Q - Now, this isn't the same Major I once interviewed, Major Bill La Carn Smith, is it?
A - No. His last name was Jackson. I'm familiar with that name. I'm thinking he was a one-hit wonder too. The name rings a bell. This was Wanda's father. His name was Jackson.
Q - Major Bill was actually successful with two acts; Bruce Channel and Paul and Paula.
A - Oh, okay. I'm familiar with them.
Q - How were you traveling in the '50s?
A - When I was working with Wanda we had two Cadillac limousines that we traveled in. Now, they always flew everywhere. But when we got done with the night, we didn't have "roadies". We didn't have people to pack our gear up. We did all that ourselves. We threw it in the back or on top of the Cadillac limousines and that's how we traveled from town to town. Sometimes we'd get done one or two in the morning, load the stuff up, take turns driving all night across the desert on Route 66, going to some other town. I remember several times we got there about an hour before the job. We didn't even have time to get a room and take a shower. Our meal consisted of peanut butter and jelly crackers or these little crackers and a Coca-Cola. (Laughs). I remember that several times. I had a razor to shave with that you just plug into the car.
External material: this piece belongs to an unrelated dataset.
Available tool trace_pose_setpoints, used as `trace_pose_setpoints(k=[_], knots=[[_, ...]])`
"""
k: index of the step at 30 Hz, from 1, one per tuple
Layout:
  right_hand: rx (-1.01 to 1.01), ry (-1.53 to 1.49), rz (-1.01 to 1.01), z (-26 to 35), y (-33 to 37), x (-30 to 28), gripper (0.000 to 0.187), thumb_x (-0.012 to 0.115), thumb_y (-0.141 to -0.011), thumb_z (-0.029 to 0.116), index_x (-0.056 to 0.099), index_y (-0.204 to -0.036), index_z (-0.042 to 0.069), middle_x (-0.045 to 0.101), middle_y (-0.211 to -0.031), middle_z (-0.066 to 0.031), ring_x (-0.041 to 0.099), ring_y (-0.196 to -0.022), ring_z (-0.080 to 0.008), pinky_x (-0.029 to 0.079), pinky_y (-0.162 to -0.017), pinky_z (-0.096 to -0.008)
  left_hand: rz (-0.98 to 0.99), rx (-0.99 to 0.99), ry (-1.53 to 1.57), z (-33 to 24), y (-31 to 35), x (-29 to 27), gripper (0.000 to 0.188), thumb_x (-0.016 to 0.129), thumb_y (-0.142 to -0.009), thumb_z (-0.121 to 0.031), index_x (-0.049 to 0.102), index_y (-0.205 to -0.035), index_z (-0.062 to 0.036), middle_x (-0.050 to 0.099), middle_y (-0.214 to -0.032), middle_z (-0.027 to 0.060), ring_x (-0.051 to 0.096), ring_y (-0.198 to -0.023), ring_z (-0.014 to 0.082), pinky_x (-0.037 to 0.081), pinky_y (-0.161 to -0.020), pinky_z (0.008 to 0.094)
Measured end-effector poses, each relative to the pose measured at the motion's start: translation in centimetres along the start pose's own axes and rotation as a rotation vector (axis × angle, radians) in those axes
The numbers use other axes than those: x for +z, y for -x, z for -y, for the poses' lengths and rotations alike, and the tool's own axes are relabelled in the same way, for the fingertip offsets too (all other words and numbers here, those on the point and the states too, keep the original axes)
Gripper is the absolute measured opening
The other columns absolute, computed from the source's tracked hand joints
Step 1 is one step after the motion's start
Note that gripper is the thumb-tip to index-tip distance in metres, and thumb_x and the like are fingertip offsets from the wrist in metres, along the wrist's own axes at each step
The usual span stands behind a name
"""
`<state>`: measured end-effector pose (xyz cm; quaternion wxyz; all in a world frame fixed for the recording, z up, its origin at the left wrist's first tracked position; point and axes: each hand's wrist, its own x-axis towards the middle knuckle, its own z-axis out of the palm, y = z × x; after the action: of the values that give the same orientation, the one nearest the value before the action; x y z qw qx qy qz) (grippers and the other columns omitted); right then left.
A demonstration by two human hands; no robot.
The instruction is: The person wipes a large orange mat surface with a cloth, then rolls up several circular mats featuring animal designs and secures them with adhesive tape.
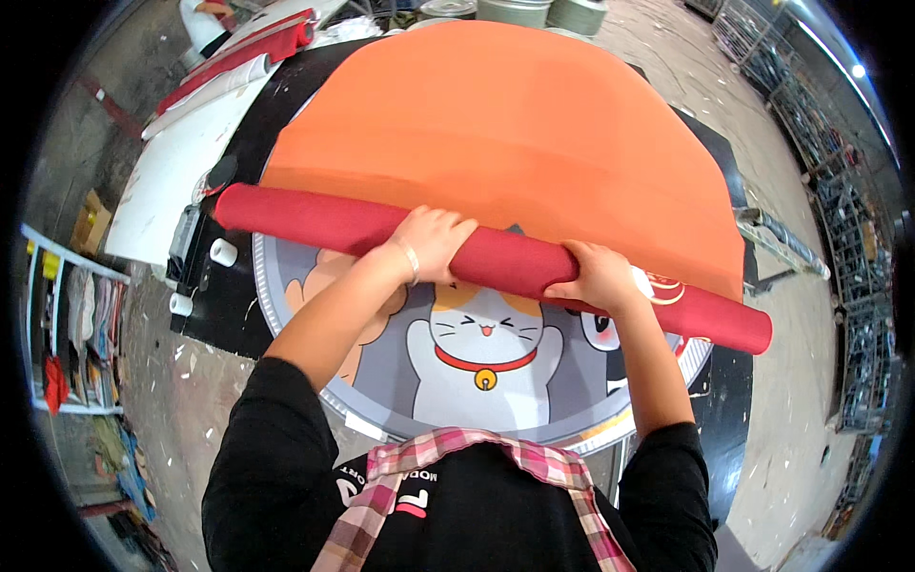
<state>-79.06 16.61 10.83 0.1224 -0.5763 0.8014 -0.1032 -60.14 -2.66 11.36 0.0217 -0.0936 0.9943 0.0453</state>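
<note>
A long dark red roll of material [515, 260] lies slantwise across a round printed mat [381, 386], its left end farther from me than its right. My left hand [434, 243] grips the roll near its middle, fingers curved over the top. Farther right, my right hand [599, 275] is closed round it too, thumb toward the left hand. Beyond the roll spreads a broad orange sheet [505, 114] with a curved far edge. On the near side the mat shows a white cartoon cat [486, 386] on grey. The roll hides where sheet and mat meet.
A black table [729, 400] carries the mat. White spools [223, 252] and a black device [183, 243] sit at its left edge. Left stand a white table [176, 181] with rolls and a rack of fabric [91, 324]; wire cages [810, 133] line the right.
</note>
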Motion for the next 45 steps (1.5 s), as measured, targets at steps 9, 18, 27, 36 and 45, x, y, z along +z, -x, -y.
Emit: trace_pose_setpoints(k=[9, 18, 27, 36, 45], knots=[[-0.033, 0.297, -0.351, -0.2, -3.8, 0.2, 0.08, 0.069, -0.047, 0.055, 0.051, -0.109, 0.008, 0.055, -0.098, -0.0094, 0.051, -0.095, -0.0256, 0.037, -0.084, -0.0388, 0.148, -0.066, 0.236, 5.3, -6.5, -1.4, 0.068, 0.072, -0.054, -0.036, 0.049, -0.109, -0.0048, 0.052, -0.11, 0.0143, 0.051, -0.101, 0.0258, 0.04, -0.084, 0.0355], [-0.008, 0.29, -0.417, -3.1, -7.9, 1.4, 0.078, 0.068, -0.052, 0.053, 0.049, -0.113, 0.008, 0.053, -0.106, -0.0139, 0.048, -0.102, -0.028, 0.034, -0.089, -0.0403, 0.188, 0.005, 0.053, 5.8, -9.4, -1.9, 0.079, 0.074, -0.05, -0.035, 0.043, -0.117, -0.0083, 0.051, -0.113, 0.0141, 0.049, -0.104, 0.0258, 0.04, -0.084, 0.0374], [-0.039, 0.08, -0.09, -4.9, -12.7, -3.8, 0.08, 0.076, -0.045, 0.042, 0.049, -0.113, 0.008, 0.056, -0.102, -0.0156, 0.051, -0.099, -0.0295, 0.04, -0.083, -0.038, -0.313, 0.099, -0.263, 5.2, -12.2, 1.1, 0.086, 0.075, -0.05, -0.042, 0.039, -0.12, -0.0072, 0.049, -0.111, 0.0132, 0.046, -0.105, 0.0271, 0.035, -0.089, 0.0383], [0.016, 0.465, -0.62, -4.7, -12.7, 0.7, 0.091, 0.068, -0.048, 0.058, 0.042, -0.12, 0.011, 0.041, -0.117, -0.0143, 0.038, -0.111, -0.0288, 0.028, -0.092, -0.0456, 0.168, 0.041, 0.162, 9.7, -19.3, -2.7, 0.074, 0.073, -0.051, -0.035, 0.046, -0.112, -0.0025, 0.056, -0.102, 0.0183, 0.054, -0.096, 0.0289, 0.042, -0.083, 0.0344], [0.123, 0.159, -0.218, -10.3, -21.8, -3.8, 0.07, 0.064, -0.056, 0.059, 0.055, -0.106, 0.011, 0.058, -0.091, -0.0069, 0.053, -0.092, -0.0231, 0.039, -0.082, -0.0347, -0.305, 0.006, -0.367, 8.1, -20.8, 2.7, 0.094, 0.075, -0.05, -0.04, 0.031, -0.127, -0.0096, 0.033, -0.127, 0.0148, 0.032, -0.119, 0.0273, 0.026, -0.096, 0.0445]])
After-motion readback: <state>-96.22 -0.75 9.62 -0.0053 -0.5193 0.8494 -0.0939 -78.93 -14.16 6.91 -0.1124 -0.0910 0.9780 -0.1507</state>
Q - No wonder you don't miss those days!
A - (laughs).
Q - Was there a lot of drinking in those days?
A - Oh, yeah. That was around. I could go into a lot of stories on that. Fortunately I didn't drink or smoke. I was lucky. I stayed away from that.
Q - Were there any groupies around in those days?
A - Not really. It wasn't anything like that. You went in. People were seated or standing up. There wasn't any great big fanfare or any big roar. There weren't any Disco lights flashing. You just went out there and performed and that was it.
Q - Why did you settle on the state of Delaware to live?
A - (laughs). Well, I went to Michigan and we were out there with a group and I met my wife out there in Muskegon, Michigan and we came back here and we just decided, and I was born and raised right here where I'm located right now, so we just came back here and we got married and we decided to stay right here.
Q - Did you by chance ever meet or play with any of the '60s Rock musicians?
A - My group was in New York once in a place on 48th St. called The Peppermint Lounge. This was big because
Joey Dee had a group, The Starlighters. They were working there and this was when The Twist was huge. We were working there. They had two bands a week. This one time we were doing a two-week stint there. It was us and of course the headliner was Joey Dee. But at the end of the night they would always have both bands on the stage at the same time. Of course, I didn't know that at the time, but I spoke to Joey Dee five or six years ago; he played at the State Fair here and we went backstage. He said, "You may not realize this, but a couple of guys in my band, do you know who the bass player was?" I said, "No, not really." He said, "Well, my bass player was Joe Pesci," the actor. Then he said, "I know you don't know who my guitar player was, the Black guy." I said, "No. I have no idea." Well, his guitar player was Jimi Hendrix. He still has that on his brochures. I didn't even know that at the time. I guess when we got up on the last set of the evening, I got to play with Joe Pesci and Jimi Hendrix. (Laughs).
Q - This name of yours, Honey...
A - It's been with me. I don't know how I ever got that. It's catchy. (Laughs).